How to complete this task
The expected output is the exact lines from the one containing "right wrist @" through the end of the data, inclusive, and nothing else.

Dataset section

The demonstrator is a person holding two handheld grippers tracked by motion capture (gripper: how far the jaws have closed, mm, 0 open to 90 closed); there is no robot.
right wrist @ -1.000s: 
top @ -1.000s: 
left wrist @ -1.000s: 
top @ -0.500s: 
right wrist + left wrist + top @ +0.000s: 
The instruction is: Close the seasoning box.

Reply to the task
right wrist @ -1.000s: 
top @ -1.000s: 
left wrist @ -1.000s: 
top @ -0.500s: 
right wrist + left wrist + top @ +0.000s: 
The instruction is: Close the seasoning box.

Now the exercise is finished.